• **Exercise description**:
Give the lines below again exactly, starting with the line that holds "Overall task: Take" and going on through the line that holds "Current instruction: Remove".

• **Records to process**:
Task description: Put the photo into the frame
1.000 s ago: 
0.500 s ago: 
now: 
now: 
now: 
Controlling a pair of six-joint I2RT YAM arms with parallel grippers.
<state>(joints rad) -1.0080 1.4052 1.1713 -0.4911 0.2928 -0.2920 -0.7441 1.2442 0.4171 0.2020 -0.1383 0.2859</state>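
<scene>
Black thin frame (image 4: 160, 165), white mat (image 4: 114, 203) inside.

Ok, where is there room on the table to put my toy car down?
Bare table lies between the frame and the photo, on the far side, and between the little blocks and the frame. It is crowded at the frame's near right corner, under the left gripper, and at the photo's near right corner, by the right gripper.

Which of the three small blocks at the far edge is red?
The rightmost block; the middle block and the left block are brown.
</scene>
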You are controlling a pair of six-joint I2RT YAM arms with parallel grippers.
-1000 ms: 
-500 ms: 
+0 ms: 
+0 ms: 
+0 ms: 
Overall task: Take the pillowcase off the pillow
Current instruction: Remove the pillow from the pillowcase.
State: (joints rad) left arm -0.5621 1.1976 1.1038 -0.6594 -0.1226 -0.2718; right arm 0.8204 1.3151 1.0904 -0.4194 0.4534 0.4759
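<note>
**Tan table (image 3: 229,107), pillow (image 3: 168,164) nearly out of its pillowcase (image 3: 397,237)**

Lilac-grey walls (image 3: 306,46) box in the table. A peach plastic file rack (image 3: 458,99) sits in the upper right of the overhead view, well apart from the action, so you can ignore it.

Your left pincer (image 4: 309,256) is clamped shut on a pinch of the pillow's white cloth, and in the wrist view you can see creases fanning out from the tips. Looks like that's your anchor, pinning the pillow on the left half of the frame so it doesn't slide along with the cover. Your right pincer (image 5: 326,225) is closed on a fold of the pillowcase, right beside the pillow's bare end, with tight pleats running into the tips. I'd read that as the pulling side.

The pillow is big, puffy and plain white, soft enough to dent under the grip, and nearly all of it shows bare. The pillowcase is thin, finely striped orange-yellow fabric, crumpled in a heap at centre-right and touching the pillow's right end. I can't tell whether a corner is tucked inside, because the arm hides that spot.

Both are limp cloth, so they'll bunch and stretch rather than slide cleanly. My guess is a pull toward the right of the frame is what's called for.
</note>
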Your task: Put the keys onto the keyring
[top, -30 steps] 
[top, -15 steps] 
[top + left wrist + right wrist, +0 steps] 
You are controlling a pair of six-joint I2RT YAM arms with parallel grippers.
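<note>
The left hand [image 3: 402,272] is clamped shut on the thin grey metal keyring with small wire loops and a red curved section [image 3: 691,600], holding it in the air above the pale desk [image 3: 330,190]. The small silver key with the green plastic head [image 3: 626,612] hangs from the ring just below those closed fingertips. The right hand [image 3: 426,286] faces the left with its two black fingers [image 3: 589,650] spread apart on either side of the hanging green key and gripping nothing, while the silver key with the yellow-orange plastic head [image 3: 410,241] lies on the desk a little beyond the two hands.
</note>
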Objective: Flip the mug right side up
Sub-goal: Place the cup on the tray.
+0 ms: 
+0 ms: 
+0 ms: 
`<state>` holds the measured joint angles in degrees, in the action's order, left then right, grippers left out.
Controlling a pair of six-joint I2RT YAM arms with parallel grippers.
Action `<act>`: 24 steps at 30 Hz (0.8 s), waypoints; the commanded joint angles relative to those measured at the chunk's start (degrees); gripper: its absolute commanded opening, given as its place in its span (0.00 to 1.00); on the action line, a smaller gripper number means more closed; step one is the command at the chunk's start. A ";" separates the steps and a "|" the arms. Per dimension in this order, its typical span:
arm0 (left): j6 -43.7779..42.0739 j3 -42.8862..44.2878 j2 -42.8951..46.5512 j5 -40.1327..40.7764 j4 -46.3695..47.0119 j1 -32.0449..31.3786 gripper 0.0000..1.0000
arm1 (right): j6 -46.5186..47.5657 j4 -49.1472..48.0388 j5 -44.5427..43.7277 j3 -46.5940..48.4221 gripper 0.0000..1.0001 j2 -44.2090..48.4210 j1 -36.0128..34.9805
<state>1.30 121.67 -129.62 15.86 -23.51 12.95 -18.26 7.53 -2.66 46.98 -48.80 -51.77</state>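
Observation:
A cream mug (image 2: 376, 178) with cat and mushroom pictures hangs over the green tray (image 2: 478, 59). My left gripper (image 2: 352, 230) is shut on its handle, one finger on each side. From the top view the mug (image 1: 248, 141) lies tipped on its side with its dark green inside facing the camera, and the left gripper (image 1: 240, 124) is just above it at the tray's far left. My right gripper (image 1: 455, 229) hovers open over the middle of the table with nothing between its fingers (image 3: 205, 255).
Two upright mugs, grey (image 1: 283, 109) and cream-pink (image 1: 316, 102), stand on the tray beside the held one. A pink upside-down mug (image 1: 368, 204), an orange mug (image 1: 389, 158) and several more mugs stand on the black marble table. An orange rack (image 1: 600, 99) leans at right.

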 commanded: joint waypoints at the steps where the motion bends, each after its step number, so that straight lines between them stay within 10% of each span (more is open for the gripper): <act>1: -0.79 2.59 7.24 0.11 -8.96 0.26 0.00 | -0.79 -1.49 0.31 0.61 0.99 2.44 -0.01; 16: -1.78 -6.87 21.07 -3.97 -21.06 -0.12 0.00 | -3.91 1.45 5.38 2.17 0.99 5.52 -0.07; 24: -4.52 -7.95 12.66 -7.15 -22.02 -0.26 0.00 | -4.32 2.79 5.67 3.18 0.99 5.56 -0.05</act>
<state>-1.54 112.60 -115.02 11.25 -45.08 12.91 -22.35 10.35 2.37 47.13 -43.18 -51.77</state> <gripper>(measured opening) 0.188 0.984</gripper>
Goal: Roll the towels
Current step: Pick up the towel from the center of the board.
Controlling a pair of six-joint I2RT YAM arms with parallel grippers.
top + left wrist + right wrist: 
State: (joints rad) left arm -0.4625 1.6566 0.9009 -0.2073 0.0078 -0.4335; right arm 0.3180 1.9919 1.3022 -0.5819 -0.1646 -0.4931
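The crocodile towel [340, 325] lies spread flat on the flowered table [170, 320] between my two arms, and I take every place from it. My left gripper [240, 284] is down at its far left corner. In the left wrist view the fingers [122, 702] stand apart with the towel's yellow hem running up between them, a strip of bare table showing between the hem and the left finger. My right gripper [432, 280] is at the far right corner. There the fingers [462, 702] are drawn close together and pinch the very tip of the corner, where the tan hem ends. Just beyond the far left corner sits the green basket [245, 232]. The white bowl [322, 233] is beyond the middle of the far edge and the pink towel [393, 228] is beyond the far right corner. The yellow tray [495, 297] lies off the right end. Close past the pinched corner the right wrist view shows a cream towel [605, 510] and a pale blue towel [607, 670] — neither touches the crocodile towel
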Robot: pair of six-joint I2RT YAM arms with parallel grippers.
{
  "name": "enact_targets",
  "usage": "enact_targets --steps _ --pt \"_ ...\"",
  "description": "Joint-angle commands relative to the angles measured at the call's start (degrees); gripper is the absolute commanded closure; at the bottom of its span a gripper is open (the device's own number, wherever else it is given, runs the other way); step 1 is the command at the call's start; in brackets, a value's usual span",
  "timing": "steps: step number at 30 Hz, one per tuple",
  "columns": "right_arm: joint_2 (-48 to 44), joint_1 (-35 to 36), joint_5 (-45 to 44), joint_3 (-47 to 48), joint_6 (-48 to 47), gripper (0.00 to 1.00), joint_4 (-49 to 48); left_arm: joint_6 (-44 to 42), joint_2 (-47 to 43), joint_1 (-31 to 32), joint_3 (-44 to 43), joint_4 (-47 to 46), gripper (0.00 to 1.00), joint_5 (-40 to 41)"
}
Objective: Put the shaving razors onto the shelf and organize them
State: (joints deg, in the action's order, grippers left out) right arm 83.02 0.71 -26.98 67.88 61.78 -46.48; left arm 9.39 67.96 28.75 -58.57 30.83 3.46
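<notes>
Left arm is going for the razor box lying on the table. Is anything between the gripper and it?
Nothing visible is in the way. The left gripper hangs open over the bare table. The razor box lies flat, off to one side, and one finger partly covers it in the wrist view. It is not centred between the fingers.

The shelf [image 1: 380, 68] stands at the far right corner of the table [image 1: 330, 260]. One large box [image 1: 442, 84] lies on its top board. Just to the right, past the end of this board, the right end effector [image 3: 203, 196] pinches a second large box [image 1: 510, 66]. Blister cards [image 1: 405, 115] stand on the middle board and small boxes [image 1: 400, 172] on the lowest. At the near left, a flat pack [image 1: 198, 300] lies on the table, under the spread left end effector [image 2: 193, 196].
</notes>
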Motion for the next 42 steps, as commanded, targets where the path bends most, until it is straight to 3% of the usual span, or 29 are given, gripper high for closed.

• **Solution**:
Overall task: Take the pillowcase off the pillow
Current instruction: Remove the pillow from the pillowcase.

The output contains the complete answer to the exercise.